(Recorded data)
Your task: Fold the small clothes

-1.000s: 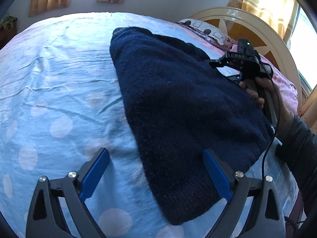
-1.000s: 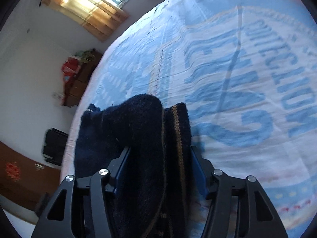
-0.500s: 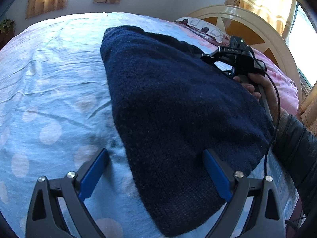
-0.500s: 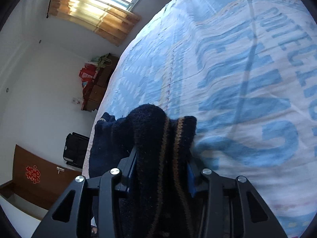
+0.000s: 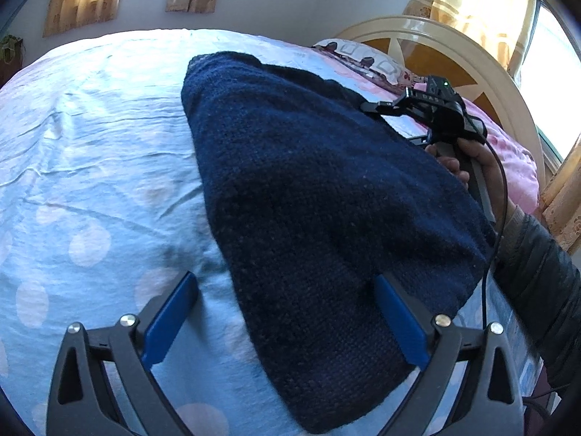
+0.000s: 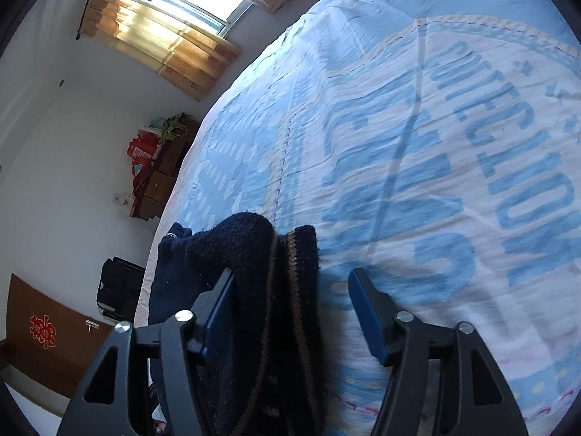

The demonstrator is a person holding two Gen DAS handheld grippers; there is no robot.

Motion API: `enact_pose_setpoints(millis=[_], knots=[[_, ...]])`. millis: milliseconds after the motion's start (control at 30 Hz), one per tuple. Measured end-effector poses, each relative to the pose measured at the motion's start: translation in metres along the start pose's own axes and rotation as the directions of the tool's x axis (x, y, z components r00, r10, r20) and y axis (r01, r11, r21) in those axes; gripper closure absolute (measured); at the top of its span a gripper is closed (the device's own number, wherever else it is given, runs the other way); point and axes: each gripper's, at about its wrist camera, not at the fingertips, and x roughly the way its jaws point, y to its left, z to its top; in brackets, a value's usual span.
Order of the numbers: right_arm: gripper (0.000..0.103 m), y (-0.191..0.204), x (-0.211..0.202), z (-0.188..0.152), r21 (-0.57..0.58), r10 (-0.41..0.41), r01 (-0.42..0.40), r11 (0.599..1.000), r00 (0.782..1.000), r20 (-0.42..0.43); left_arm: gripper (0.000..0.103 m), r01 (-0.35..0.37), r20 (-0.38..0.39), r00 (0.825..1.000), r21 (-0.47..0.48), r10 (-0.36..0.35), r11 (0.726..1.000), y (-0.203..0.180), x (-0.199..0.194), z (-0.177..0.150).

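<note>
Left gripper (image 5: 285,312) hangs wide over the blue bedsheet (image 5: 94,152), the navy knit sweater (image 5: 308,189) spread between its fingers and beyond. Right gripper (image 6: 290,301) gapes too, the sweater's striped hem against its left finger (image 6: 218,309).

1. My left gripper (image 5: 285,321): black frame, blue pads.
2. My right gripper (image 6: 290,309): same black frame, same blue pads.
3. Sweater (image 5: 319,196): dark navy knit; its edge (image 6: 287,290) carries thin brown stripes.
4. Bed sheet (image 5: 94,152): light blue with pale pink dots; from the right wrist camera, white with blue lettering (image 6: 508,145).
5. Pillow (image 5: 508,152): pink.
6. Headboard (image 5: 446,51): cream frame, orange-brown panels.
7. Curtains (image 6: 159,47): yellow-orange.
</note>
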Motion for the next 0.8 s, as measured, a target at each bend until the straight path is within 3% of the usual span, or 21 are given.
enact_pose_setpoints(millis=[67, 267, 333, 367, 433, 500, 533, 633, 700, 767, 800], knots=[[0.028, 0.005, 0.004, -0.001, -0.009, 0.025, -0.025, 1.0, 1.0, -0.01, 0.0, 0.003, -0.006, 1.0, 0.006, -0.003, 1.0, 0.0, 0.001, 0.0], [0.03, 0.021, 0.024, -0.007, -0.07, 0.09, -0.095, 0.993, 0.994, -0.059, 0.0, -0.025, -0.016, 1.0, 0.018, 0.025, 1.0, -0.006, 0.003, -0.001], [0.048, 0.01, 0.024, -0.003, -0.022, 0.119, -0.12, 0.993, 0.992, -0.049, 0.0, -0.024, -0.02, 1.0, 0.011, 0.024, 1.0, -0.006, 0.004, 0.001], [0.062, 0.002, 0.025, -0.002, 0.016, 0.129, -0.128, 0.992, 0.991, -0.047, 0.0, -0.024, -0.022, 0.999, 0.008, 0.024, 1.0, -0.007, 0.004, 0.001], [0.069, -0.007, 0.024, -0.003, 0.058, 0.175, -0.172, 0.983, 0.984, -0.043, 0.0, -0.044, -0.03, 0.999, 0.011, 0.044, 0.999, -0.011, 0.007, 0.004], [0.07, -0.002, 0.025, -0.006, 0.035, 0.151, -0.149, 0.988, 0.988, -0.045, 0.0, -0.069, -0.034, 0.997, 0.024, 0.07, 0.997, -0.017, 0.009, 0.007], [0.07, 0.002, 0.026, -0.007, 0.02, 0.137, -0.136, 0.991, 0.989, -0.047, 0.006, -0.082, -0.035, 0.996, 0.041, 0.083, 0.996, -0.021, 0.01, 0.008], [0.076, 0.014, 0.024, -0.012, -0.011, 0.092, -0.092, 0.996, 0.996, -0.021, 0.035, -0.055, -0.03, 0.998, 0.047, 0.057, 0.997, -0.027, 0.008, 0.011], [0.079, 0.026, 0.018, -0.018, -0.052, 0.048, -0.047, 0.998, 0.999, 0.015, 0.049, -0.073, -0.022, 0.997, 0.053, 0.074, 0.996, -0.029, 0.006, 0.012], [0.079, 0.038, 0.013, -0.023, -0.087, 0.007, -0.004, 0.996, 0.999, 0.04, 0.072, -0.111, -0.007, 0.994, 0.068, 0.112, 0.991, -0.03, -0.001, 0.015], [0.08, 0.042, 0.01, -0.026, -0.098, -0.009, 0.014, 0.995, 0.999, 0.051, 0.076, -0.123, -0.005, 0.992, 0.074, 0.123, 0.99, -0.03, -0.004, 0.015]])
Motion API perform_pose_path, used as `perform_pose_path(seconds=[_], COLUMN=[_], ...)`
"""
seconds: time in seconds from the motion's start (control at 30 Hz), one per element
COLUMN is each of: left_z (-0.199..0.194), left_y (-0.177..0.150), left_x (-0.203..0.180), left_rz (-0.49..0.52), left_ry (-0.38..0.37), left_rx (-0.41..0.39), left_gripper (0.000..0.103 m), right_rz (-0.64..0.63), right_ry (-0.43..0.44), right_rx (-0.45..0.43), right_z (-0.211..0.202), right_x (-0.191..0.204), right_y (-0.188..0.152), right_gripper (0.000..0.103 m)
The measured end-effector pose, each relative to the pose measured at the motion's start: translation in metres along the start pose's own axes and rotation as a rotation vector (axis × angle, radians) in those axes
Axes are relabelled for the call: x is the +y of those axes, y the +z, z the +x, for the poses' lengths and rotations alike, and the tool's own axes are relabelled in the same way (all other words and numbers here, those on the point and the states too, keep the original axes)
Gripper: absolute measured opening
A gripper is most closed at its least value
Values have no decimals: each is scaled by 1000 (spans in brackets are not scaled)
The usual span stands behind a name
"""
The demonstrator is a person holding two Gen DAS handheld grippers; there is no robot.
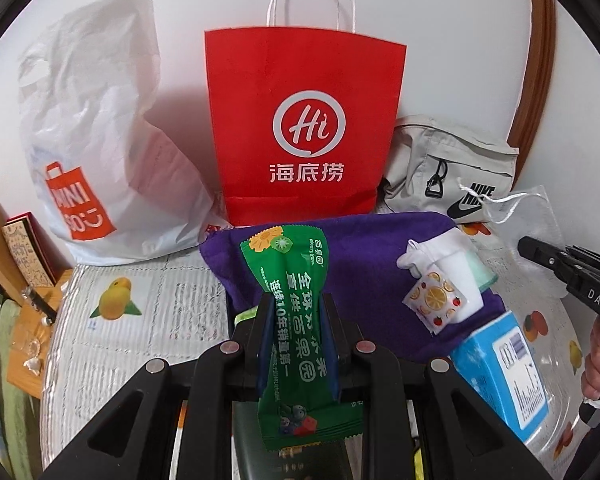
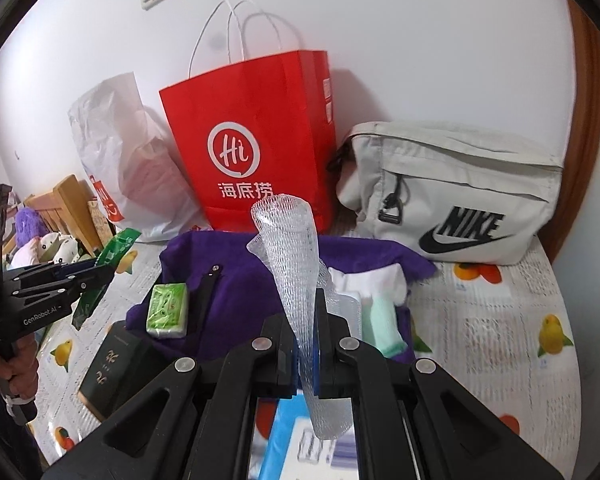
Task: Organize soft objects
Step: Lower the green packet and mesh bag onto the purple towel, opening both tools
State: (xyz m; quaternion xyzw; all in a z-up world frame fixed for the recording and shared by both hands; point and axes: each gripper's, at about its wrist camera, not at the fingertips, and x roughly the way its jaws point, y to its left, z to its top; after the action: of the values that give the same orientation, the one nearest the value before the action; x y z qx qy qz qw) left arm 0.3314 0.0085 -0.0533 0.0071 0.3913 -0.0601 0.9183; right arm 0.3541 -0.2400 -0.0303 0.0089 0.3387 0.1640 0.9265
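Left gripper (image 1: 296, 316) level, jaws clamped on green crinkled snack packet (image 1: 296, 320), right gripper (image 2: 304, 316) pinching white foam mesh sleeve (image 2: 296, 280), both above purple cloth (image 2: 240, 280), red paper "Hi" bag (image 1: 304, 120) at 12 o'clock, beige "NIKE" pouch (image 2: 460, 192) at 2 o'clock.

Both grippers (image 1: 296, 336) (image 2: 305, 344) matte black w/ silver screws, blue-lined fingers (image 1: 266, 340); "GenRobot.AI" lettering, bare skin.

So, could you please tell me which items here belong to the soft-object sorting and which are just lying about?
In play:
- green snack packet, clamped in left gripper
- white foam net sleeve, clamped in right gripper
- red paper bag
- white plastic bag
- purple cloth

Lying about:
- blue box
- dark green box
- grey Nike pouch
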Motion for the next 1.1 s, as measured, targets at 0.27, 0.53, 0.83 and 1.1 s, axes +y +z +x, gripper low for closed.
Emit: perform_pose_path(seconds=[0.27, 0.53, 0.83, 1.1], left_z=[40, 71, 94, 107], left_y=[7, 10, 12, 12], left_x=[-1, 0, -1, -1], left_rz=[-2, 2, 3, 7], left_ry=[-25, -19, -26, -14], left_rx=[57, 119, 155, 182], left_gripper=[21, 22, 25, 26], right_rz=[-28, -56, -69, -65], right_ry=[56, 43, 18, 18], right_rx=[84, 169, 213, 238], right_z=[52, 89, 106, 114], right_x=[14, 17, 13, 10], right_y=[4, -1, -2, -5], right_gripper=[5, 5, 10, 24])
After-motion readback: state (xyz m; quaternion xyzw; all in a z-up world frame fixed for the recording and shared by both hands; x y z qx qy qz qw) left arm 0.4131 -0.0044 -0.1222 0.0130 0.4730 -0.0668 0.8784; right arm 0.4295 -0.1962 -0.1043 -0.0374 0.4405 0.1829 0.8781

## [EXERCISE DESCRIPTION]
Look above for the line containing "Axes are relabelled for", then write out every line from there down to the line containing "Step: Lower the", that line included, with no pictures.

## [YOUR SOLUTION]
Axes are relabelled for the call: x is the +y of those axes, y the +z, z the +x, for the poses' lengths and rotations alike, and the tool's own axes are relabelled in the same way (all other words and numbers here, those on the point and the states too, keep the original axes)
Gripper: absolute measured opening
A gripper is most closed at its least value
Values have no decimals: each is scaled by 1000 (spans in brackets are not scaled)
The usual span stands behind a name
"""
The demonstrator is a person holding two Gen DAS handheld grippers; there is no robot.
Task: Organize soft objects
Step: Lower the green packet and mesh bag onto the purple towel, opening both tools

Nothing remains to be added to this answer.